- Work request -
Starting at the line holding "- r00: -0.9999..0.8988" and finishing at the line holding "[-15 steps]", transcribe the material exactly, keeping both ends but no pictures.

++++++++++++++++++++

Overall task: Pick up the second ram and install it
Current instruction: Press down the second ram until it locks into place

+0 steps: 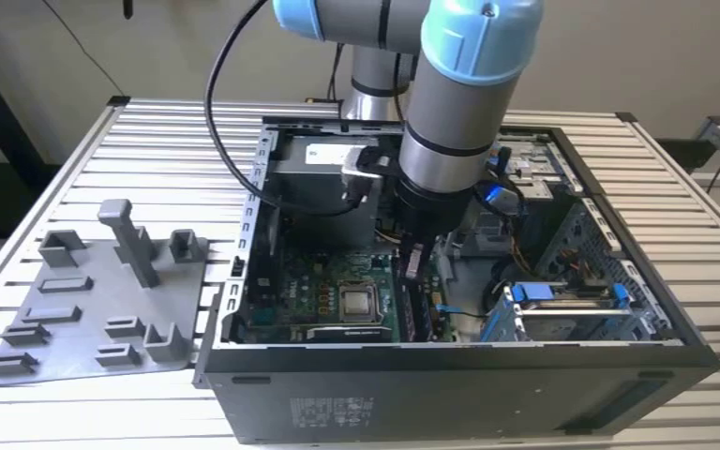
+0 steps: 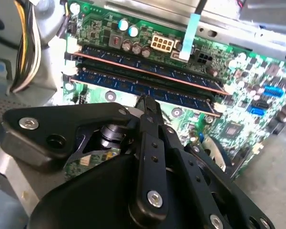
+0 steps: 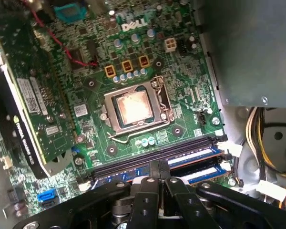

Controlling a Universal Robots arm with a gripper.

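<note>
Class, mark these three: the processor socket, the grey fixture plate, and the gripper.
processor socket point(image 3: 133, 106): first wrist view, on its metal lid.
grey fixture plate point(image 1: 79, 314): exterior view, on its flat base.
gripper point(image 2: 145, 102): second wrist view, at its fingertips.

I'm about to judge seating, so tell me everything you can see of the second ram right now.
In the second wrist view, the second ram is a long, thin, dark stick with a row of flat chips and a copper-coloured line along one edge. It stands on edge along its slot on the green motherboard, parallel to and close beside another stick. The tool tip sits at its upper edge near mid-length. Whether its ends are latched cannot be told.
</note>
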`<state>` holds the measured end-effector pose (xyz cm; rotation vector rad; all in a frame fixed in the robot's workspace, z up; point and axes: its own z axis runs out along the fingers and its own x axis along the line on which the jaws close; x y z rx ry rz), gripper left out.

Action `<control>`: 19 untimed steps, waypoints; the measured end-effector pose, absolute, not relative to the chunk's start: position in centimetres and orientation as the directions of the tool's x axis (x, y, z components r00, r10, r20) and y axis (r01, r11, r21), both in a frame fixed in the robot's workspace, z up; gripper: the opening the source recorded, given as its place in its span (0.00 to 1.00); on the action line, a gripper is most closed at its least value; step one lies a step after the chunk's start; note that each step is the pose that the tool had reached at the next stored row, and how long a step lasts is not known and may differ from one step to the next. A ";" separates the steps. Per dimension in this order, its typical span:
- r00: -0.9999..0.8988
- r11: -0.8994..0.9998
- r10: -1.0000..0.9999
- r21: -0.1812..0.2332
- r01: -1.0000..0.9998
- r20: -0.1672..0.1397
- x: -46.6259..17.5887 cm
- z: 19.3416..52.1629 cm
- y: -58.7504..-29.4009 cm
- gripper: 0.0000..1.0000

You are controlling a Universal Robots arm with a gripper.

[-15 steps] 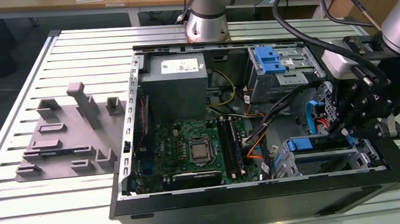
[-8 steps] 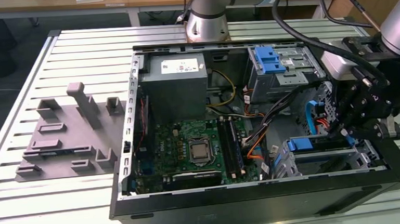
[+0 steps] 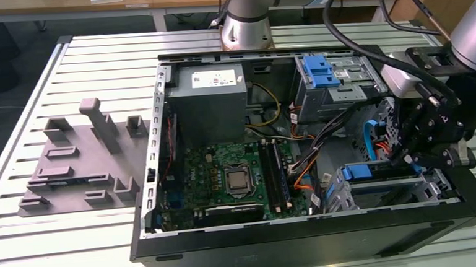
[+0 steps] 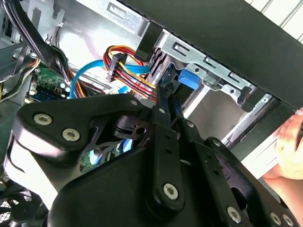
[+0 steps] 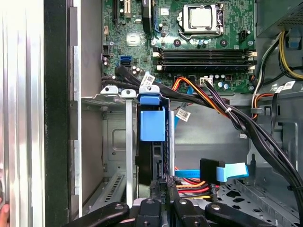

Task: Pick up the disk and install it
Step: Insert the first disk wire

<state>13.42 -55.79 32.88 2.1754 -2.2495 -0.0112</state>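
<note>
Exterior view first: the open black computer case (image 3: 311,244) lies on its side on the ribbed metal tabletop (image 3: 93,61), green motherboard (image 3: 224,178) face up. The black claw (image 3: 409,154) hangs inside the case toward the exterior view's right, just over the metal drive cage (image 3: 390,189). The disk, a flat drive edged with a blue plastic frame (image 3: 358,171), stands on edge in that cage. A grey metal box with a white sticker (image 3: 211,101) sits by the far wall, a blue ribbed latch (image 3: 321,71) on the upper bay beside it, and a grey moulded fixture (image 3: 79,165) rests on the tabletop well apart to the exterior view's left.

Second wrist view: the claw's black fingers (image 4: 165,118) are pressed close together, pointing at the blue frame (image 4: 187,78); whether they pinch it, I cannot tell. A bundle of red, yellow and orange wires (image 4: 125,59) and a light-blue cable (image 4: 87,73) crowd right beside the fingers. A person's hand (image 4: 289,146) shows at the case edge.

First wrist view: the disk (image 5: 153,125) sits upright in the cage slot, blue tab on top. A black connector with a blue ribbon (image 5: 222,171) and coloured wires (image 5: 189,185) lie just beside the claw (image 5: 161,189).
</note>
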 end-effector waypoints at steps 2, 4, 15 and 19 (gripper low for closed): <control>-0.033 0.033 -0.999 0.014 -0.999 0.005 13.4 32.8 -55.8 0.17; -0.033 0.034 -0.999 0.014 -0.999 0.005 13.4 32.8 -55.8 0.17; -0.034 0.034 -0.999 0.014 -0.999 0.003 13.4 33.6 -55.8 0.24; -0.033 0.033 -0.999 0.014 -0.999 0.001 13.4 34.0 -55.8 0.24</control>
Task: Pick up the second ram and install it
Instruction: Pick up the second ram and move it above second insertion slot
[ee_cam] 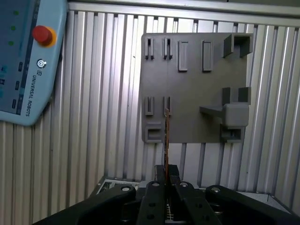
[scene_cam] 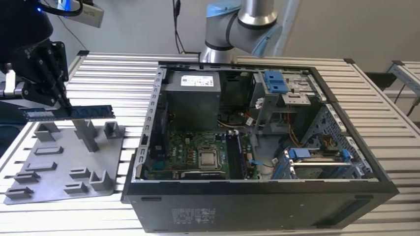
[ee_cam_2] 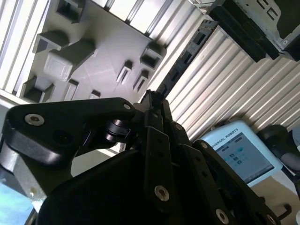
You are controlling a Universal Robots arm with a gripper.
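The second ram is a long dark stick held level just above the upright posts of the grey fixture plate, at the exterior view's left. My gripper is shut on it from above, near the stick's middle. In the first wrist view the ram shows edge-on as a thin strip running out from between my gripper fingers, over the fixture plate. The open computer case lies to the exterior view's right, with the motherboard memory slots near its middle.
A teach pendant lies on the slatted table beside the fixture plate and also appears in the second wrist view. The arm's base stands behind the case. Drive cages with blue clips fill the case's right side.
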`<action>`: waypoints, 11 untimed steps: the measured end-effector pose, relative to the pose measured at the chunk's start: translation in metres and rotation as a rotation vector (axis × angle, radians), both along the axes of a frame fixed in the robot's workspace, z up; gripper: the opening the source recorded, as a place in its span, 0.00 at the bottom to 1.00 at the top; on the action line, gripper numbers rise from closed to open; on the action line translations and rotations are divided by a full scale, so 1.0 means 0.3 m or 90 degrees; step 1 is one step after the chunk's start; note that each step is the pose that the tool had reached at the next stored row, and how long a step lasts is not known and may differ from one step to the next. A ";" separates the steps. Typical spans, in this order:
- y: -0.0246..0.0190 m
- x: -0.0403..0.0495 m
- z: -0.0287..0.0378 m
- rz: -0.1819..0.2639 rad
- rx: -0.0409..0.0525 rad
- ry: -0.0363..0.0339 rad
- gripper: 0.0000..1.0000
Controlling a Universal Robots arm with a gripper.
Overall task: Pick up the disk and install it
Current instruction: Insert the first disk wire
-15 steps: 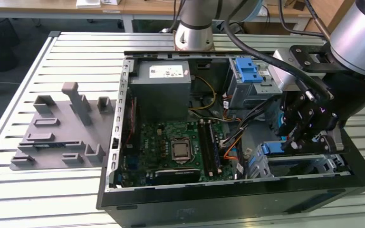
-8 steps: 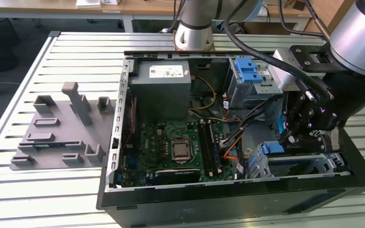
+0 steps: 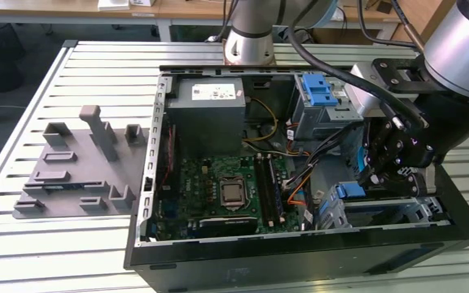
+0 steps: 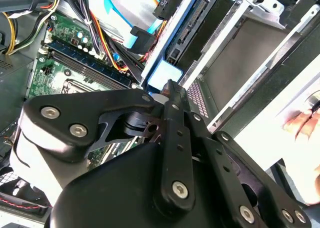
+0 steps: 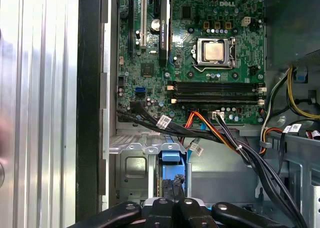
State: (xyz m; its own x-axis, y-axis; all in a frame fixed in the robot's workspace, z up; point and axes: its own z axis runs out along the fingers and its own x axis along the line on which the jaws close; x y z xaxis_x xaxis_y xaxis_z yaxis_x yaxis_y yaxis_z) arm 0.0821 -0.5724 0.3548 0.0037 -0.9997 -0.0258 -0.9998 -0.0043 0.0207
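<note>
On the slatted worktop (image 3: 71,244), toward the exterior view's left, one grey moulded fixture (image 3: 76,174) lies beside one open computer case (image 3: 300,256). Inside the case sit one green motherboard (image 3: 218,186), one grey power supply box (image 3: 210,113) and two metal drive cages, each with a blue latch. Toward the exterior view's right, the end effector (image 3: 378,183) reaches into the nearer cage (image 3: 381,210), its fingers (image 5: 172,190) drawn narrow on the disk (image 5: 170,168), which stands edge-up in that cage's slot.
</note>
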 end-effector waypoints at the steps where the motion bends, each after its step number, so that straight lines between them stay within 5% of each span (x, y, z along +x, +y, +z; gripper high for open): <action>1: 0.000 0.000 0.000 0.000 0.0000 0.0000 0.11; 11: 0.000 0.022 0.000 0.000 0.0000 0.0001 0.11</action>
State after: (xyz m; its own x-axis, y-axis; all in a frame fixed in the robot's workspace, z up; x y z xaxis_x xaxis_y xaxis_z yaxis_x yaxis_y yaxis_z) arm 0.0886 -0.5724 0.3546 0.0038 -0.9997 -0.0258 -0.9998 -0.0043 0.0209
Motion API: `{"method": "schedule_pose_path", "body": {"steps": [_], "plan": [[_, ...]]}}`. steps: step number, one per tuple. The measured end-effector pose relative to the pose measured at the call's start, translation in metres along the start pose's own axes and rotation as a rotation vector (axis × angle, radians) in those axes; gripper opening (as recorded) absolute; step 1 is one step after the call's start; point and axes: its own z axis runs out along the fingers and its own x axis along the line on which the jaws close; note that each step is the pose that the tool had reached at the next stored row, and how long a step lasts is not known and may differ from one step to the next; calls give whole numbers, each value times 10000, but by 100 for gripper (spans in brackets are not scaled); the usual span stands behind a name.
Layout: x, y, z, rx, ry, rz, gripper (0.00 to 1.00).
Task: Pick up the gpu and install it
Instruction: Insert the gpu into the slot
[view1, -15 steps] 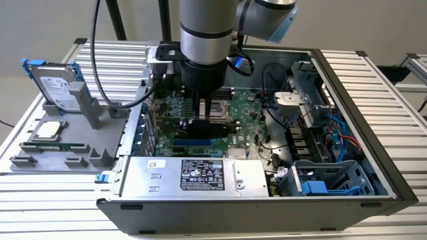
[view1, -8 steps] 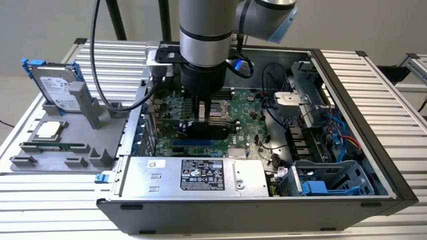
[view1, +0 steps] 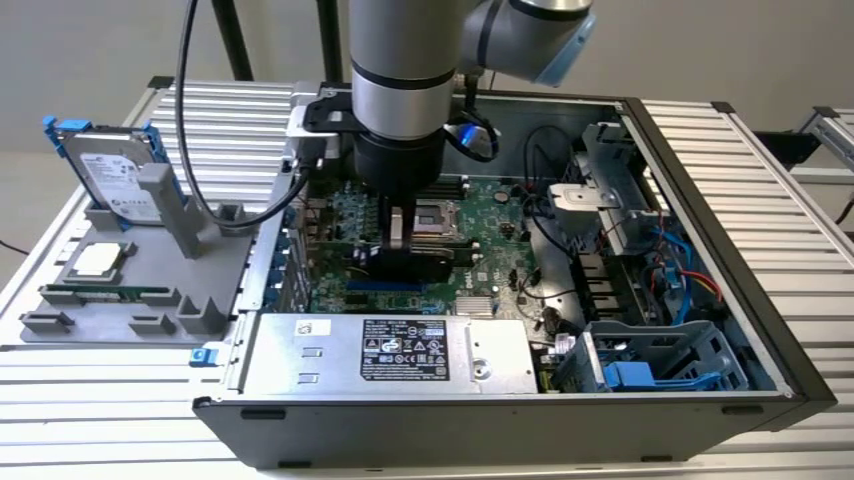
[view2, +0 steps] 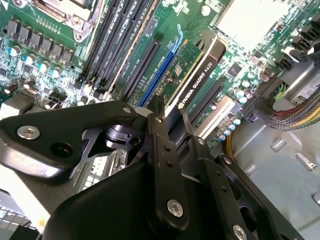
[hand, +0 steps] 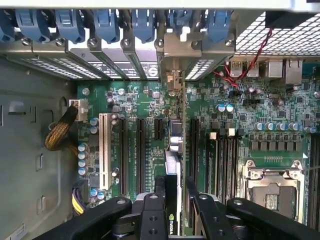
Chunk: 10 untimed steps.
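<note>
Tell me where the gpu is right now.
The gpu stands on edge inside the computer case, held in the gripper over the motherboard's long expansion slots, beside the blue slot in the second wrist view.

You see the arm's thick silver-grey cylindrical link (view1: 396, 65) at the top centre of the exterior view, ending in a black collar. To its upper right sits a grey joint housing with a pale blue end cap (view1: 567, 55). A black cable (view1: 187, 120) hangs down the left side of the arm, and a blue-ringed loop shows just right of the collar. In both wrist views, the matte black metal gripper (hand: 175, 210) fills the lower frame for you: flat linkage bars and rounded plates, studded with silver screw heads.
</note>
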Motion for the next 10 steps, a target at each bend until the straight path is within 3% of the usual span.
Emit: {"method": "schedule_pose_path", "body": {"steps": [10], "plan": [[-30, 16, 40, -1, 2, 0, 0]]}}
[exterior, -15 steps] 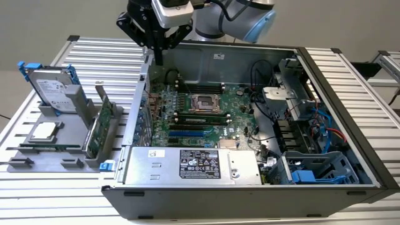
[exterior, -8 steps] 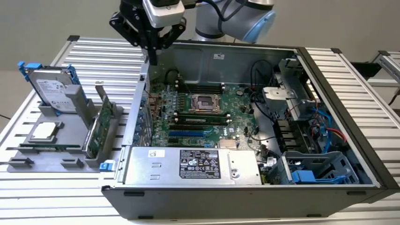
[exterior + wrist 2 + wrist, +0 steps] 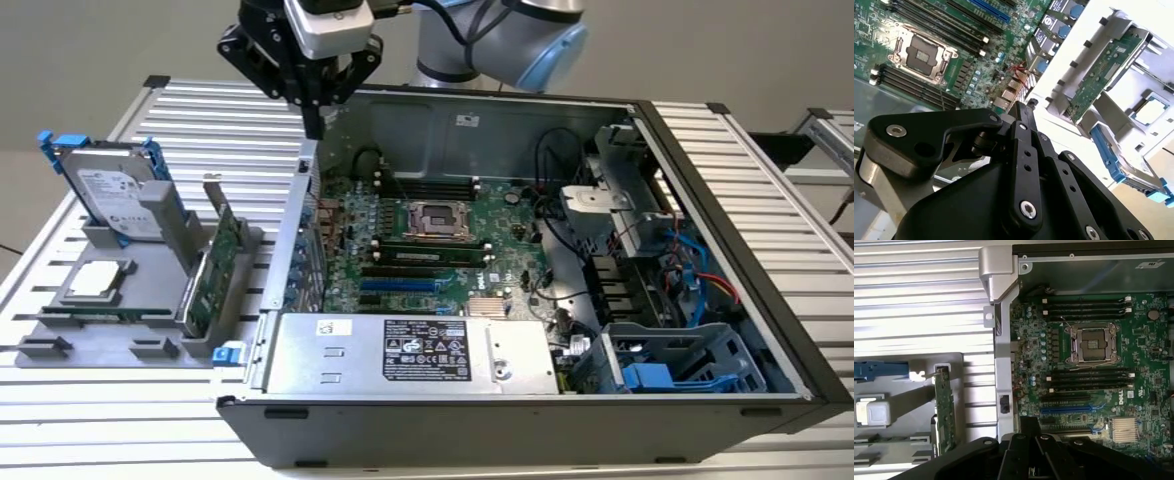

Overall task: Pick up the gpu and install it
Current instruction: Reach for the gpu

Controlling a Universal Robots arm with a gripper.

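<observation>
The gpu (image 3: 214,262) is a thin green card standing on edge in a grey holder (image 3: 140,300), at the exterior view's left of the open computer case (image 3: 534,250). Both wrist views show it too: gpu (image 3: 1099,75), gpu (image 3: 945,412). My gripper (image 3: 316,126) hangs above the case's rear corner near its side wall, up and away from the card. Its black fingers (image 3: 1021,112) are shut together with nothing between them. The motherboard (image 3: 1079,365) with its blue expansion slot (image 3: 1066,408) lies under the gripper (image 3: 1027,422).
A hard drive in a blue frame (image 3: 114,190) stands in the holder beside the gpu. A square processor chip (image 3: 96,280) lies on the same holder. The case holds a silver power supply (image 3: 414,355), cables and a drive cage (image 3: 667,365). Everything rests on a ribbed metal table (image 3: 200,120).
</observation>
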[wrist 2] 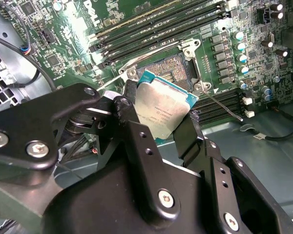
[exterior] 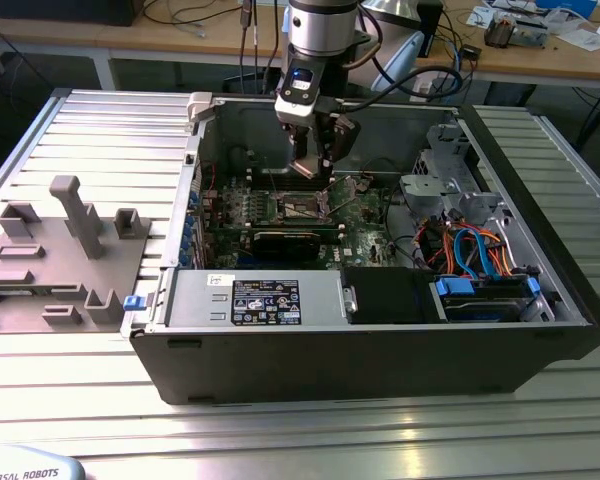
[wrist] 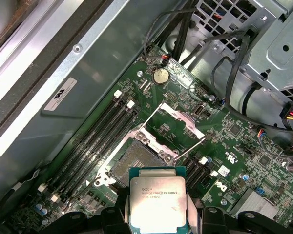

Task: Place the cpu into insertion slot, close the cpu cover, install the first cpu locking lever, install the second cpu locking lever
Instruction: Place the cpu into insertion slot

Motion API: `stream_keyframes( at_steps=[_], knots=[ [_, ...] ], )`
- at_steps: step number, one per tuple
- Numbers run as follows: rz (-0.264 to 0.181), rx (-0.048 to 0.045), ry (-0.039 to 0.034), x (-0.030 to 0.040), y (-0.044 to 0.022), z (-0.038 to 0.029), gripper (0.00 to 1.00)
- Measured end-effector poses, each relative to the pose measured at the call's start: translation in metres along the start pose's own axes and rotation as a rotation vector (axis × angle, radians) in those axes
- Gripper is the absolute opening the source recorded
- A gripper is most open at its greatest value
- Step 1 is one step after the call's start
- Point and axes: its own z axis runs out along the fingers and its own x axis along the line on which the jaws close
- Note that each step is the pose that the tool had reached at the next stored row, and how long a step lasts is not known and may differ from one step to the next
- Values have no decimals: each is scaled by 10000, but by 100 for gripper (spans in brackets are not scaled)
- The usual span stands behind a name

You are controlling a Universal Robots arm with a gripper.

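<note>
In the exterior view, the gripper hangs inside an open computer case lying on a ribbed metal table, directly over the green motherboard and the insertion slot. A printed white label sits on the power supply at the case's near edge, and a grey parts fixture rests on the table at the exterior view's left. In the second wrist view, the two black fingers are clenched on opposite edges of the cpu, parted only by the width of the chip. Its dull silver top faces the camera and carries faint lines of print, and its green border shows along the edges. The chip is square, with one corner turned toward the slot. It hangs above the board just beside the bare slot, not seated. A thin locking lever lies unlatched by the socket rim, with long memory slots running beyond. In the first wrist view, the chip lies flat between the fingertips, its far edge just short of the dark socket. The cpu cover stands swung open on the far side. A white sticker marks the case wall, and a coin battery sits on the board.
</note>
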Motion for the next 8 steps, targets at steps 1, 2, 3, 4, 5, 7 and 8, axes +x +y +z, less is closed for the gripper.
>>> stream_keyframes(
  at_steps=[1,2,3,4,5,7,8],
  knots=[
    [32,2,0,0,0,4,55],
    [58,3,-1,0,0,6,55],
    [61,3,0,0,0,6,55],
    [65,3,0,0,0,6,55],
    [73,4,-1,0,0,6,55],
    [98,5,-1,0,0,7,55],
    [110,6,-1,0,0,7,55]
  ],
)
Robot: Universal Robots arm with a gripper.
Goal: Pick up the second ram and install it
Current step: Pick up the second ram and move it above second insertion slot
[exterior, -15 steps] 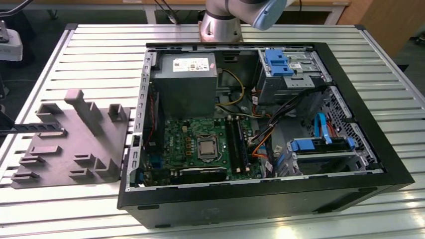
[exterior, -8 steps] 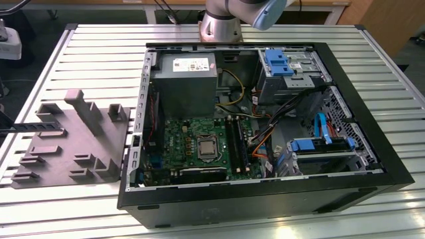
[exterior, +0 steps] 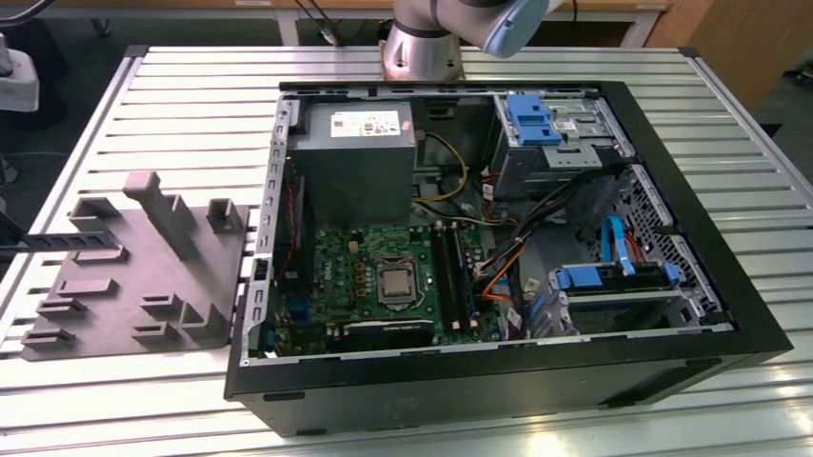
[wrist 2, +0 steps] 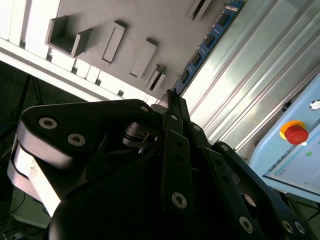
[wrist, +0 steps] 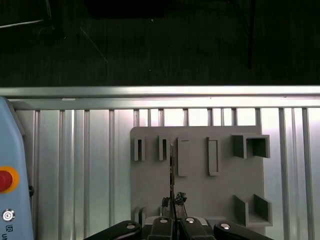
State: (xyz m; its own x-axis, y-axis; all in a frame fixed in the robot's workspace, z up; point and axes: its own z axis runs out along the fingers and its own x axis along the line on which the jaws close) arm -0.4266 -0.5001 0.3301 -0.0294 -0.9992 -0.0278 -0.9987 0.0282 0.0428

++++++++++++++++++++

- Exercise answer -
- r00: -0.9999..0.8988
- r11: -0.8994..0.9998
- r10: -1.0000..0.9999
- r21: -0.1812..0.2332
- r01: -1.0000..0.9998
- r20: -0.1672..0.1397
- x: -46.6259..17.5887 cm
- z: 19.3416..52.1629 cm
- y: -58.7504..-29.4009 cm
- gripper: 0.0000..1.0000

You are controlling a Universal Robots arm with a gripper.

[-15 steps] 

With this, the answer is finished.